Scheduled commercial traffic at ESSA may impact GA operations from time to time. While there are no specific peak hours to consider, commercial traffic is generally most active during early morning and afternoon hours. Crew and passengers must go through the main terminal for CIQ clearance, but a dedicated “fast track” lane is available with prior arrangement, and a fee is involved for this. ESSA is a 24 hour airport with no noise or maximum takeoff weight (MTOW) restrictions in place. If you’re operating during peak hours, however, there may be fueling delays to consider. ESSA is a slot controlled airfield with slot deviations of +/- 15 minutes. It’s recommended that airport slots be requested a few days ahead of the estimated time of arrival and a minimum of 24 hours in advance. Airport slots are not tied to aircraft parking, and no slot number will be issued.

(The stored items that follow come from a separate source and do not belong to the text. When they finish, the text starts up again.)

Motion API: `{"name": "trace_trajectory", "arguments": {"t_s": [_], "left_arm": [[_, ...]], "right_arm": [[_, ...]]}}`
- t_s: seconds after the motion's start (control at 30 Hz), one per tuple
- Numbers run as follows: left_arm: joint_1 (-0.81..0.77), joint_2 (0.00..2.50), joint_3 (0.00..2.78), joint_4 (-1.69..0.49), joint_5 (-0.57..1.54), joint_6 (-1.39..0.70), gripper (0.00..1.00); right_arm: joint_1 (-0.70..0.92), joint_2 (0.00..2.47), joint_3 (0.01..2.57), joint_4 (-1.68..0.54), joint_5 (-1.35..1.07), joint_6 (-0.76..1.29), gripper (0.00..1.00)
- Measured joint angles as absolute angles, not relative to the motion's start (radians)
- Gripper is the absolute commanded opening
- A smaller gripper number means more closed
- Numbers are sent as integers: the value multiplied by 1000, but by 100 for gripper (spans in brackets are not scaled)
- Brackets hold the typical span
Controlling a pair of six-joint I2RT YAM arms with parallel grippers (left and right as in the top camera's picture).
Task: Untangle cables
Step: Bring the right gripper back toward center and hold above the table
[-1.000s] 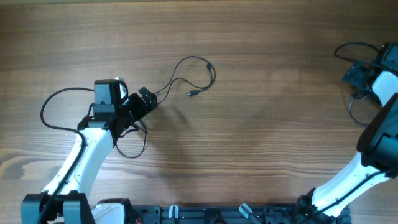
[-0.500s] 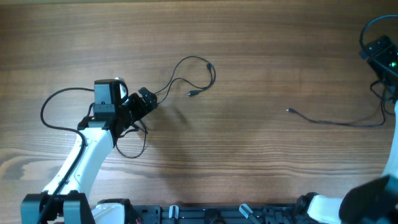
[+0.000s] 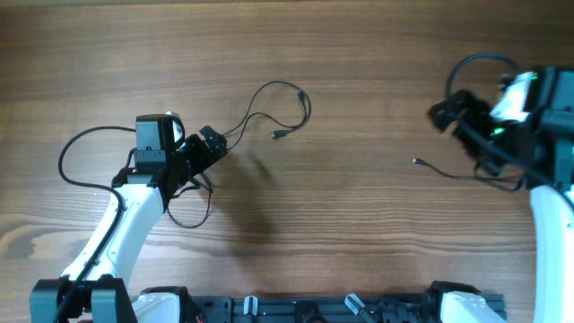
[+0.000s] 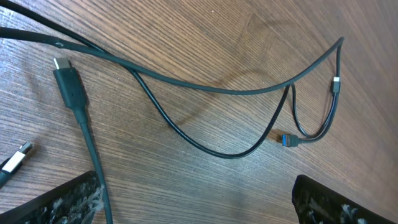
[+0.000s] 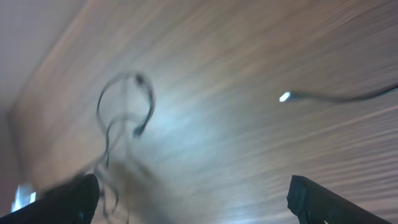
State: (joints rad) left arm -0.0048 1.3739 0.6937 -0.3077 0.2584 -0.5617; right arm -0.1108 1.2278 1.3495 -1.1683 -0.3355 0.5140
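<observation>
Lying on table (image 3: 359, 242), looped cable (image 4: 217, 91) by left pincer (image 3: 211, 144), straight cable (image 3: 448, 173) apart

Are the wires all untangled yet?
Partly, it seems. Done: one cable lies alone on the right. In hand: nothing; the left claw and right claw are both open and empty. Left: the looped cable by the left claw appears to cross itself and needs straightening.

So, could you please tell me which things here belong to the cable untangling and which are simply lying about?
Part of the job:
- looped thin black cable, left of centre
- stretched-out thin cable, on the right

Not part of it:
- wooden table
- robot's own thicker wiring loop
- black rail at the near edge
</observation>
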Motion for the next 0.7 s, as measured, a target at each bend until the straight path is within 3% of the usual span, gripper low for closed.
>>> {"name": "trace_trajectory", "arguments": {"t_s": [0.27,0.7], "left_arm": [[-5,1374,694,-308,258,-562,100],[-5,1374,694,-308,258,-562,100]], "right_arm": [[197,1204,1349,-1192,-351,571,100],[467,1137,1349,-1191,-256,682,100]]}}
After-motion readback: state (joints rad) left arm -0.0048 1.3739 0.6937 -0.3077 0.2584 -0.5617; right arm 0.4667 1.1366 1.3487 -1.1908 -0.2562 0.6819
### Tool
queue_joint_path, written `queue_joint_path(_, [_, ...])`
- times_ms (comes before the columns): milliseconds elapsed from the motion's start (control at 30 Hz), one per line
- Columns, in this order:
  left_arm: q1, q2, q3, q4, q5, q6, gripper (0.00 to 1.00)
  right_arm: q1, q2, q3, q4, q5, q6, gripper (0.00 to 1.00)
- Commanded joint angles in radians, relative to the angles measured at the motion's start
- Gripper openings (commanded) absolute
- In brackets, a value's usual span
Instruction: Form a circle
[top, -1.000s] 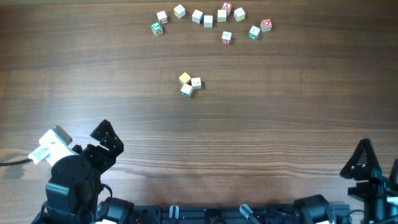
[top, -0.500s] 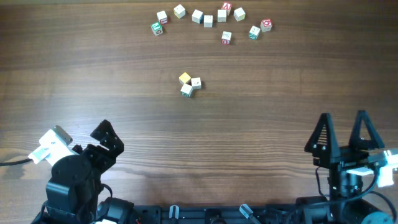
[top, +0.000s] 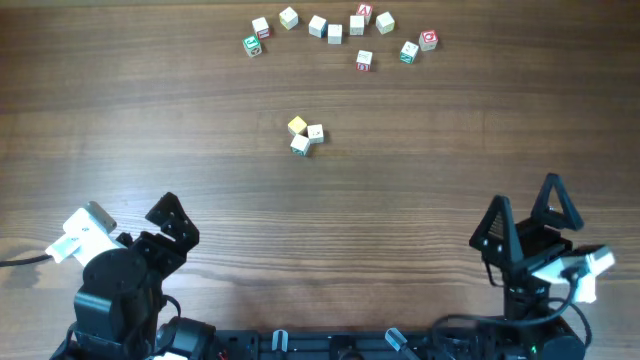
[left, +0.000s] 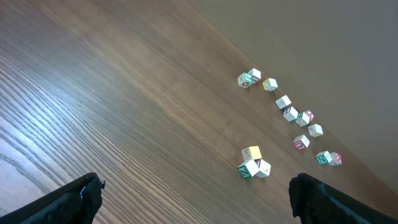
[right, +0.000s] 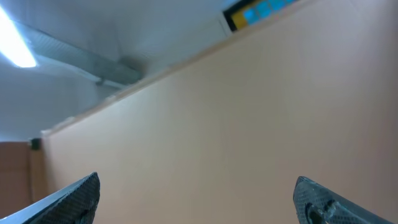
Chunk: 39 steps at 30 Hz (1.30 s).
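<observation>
Fourteen small cubes sit on the table (top: 470, 130). Three make up the circle (top: 304, 134), one being the yellow-faced cube (top: 297, 125), and eleven loose cubes (top: 335, 33) lie beyond it. There are two grippers, the left gripper (left: 196, 200) and the right gripper (top: 525, 195).

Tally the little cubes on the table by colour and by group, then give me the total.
Yellow-faced cube: 1
Pale cubes touching it in the middle cluster: 2
Pale, coloured-mark cubes in the far arc: 11
Total: 14
</observation>
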Motion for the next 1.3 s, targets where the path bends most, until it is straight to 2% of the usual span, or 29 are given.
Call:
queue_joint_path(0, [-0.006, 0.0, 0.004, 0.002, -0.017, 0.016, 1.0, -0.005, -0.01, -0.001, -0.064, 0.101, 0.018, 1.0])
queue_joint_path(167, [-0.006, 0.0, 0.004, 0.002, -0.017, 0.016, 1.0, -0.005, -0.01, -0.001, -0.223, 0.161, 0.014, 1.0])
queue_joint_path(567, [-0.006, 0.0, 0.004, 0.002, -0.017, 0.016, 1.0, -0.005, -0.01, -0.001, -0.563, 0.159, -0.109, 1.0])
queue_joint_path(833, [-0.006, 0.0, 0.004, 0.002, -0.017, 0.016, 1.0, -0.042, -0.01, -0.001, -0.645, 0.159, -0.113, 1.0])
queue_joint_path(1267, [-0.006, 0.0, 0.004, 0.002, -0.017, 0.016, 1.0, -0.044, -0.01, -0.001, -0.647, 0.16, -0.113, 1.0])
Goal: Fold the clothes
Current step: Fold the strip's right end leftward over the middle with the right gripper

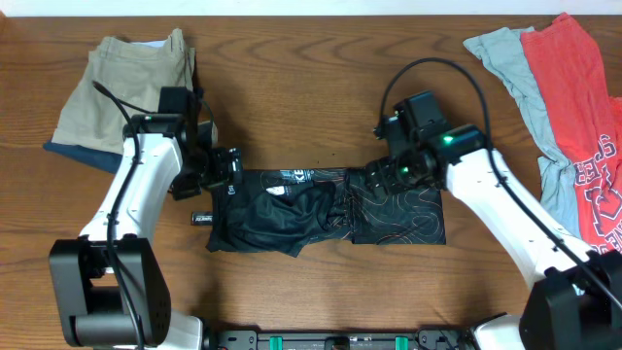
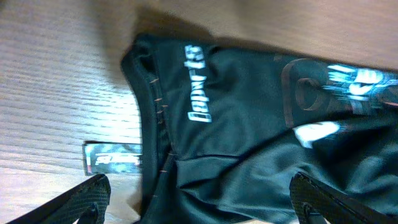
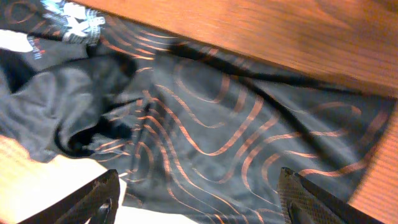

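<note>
1. While it lies mid-table between both arms, the jersey (image 1: 326, 206) is black, bunched on its left half, flatter on its right.
2. Left wrist view brings out white lettering; right wrist view, orange contour lines.
3. Left gripper (image 2: 200, 202) spread wide above the cloth, holding nothing; right gripper (image 3: 199, 199) likewise.
4. Small tag (image 2: 112, 157) on table (image 1: 311, 58) beside its left edge.
5. Overhead alone: khaki shorts (image 1: 126, 83) far left, shirts (image 1: 573, 126) far right.

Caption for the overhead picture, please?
Left gripper and right gripper, open, at opposite ends of a thin black orange-lined jersey on the wooden table.
</note>
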`<move>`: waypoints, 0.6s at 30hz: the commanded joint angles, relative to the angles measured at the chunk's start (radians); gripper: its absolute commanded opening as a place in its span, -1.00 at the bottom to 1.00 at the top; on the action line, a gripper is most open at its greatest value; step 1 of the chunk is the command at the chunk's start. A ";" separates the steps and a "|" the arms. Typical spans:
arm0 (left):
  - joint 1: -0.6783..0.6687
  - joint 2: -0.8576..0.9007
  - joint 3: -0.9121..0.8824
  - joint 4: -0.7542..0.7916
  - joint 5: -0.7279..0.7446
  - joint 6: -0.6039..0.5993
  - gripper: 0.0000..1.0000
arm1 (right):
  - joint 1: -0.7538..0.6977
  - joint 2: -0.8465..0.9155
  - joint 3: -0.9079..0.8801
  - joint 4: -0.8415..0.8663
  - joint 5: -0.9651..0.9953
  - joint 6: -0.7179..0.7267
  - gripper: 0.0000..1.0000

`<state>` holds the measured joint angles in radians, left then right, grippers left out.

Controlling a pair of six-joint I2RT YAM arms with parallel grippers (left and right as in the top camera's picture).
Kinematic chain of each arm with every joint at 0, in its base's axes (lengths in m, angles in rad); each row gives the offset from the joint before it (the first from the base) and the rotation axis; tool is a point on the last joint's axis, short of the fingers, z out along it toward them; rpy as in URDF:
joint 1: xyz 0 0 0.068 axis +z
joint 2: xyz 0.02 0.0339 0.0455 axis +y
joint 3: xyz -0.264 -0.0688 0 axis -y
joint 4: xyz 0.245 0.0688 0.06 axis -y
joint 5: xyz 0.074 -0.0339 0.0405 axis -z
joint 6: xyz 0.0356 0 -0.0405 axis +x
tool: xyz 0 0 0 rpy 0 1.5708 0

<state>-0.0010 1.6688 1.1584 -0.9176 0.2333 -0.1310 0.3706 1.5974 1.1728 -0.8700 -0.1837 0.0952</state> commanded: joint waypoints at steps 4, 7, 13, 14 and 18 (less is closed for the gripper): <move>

3. ESSB operating considerations

ESSB has an 89 dB noise restriction in place for all aircraft movements, regardless of time of day. If your noise level is close to this number, airport authorities may request a noise certificate prior to operation. Note that ESSB also requires that aircraft weight be low enough that Vref is 120 kts of less. This will restrict operation of some larger aircraft. Hours of operation for ESSB are 0700-2200 local Monday-Friday, 0900-1700 local Saturday, and 1200-2200 local on Sunday. This location requires a minimum of four hours’ notice for CIQ arrangements.

4. ESSA is usually the preferred airport

The majority of international GA operators choose to use ESSA when traveling to Stockholm. Not only are operating hours and operating flexibility better at ESSA, but VIP services may be requested via your ground handler and fast track CIQ clearance is straight-forward to set up. Particularly if you’re operating a larger aircraft and/or anticipate schedule changes, ESSA is often the preferred option.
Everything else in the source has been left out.